Ok so I've been with this man for a few years now, about a year and half ago I was confronted by one of his friends who told me that he had witnessed my BF get "close" with another woman!! I then confronted him and he claimed that they were just really good friends and that she was like a cousin to him, I told him I would be more comfortable with the whole situation if I met her. They still talk and txt all the time (which is extremely flirtatious), we still haven't met. Since this situation I've been extremely insecure, to the point where I check his txts and emails. I am now 38 weeks pregnant and about 4 months ago my BF called me at about 1PM and said he was going to have a beer with his buddy and he'd be on his way shortly. 5 hours later shows up drunk telling me some crap story about how his friends room mate had tried to stab him and that he just wanted to shower and he was going to go back and make sure his friend wasn't going to get hurt.

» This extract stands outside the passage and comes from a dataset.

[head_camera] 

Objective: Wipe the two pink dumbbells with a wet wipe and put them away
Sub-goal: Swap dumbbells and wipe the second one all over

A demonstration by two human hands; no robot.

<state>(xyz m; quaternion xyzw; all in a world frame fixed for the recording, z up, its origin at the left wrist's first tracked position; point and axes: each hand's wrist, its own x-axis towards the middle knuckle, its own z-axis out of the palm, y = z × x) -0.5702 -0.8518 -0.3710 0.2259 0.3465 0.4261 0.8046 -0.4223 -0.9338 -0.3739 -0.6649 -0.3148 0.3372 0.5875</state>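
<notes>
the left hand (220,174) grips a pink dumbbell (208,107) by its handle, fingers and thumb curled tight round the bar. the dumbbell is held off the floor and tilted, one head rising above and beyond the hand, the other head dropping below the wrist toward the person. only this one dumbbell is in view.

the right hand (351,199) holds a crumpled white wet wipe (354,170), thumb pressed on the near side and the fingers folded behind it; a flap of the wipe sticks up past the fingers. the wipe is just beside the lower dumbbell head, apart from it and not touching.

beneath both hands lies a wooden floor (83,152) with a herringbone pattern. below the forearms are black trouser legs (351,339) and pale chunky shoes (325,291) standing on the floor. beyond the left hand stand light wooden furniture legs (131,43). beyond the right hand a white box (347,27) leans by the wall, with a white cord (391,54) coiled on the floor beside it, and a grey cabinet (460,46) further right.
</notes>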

He got home at 2 that night and was really drunk so I let him go to bed in peace. I asked him why he was late the next day and he said that he had actually left at 1030pm but he had helped some kid who blew a tire on the side of the road and drove him home, the time he left and location of where he took the kid has changed multiple times. After this he started getting txts from someone called "Shan," I asked him who it was and he said it was spelling error and that it was really "Shawn" but never fixed it. Everytime I try to confront him he gets really mad at me and storms off yelling. I then noticed this person sending him txts like "tell me you're coming" or "come out with me and my girls tonight" he would tell her things like he's working when he's with his mother and I or that his ride had broken down when we're out on a date. I called the number and it turns out it's a girl named "Shona" who also happens to be his best friend's GF!! WTF? I've never had a problem with him having his friends GF's on his phone, he talks to some of them regularly and I never ask any questions about so I don't understand why he'd lie. He goes out drinking all the time without giving me a heads up or anything just comes home drunk. I've stopped trying to confront him when these things happen because he just gets mad at me and I'm way too emotional to control any of my feelings, I just deal with it and everyday I wake thinking about these things and I feel angry and frustrated. I don't think I'm up for this!!

Is he a cheating liar or am I overreacting?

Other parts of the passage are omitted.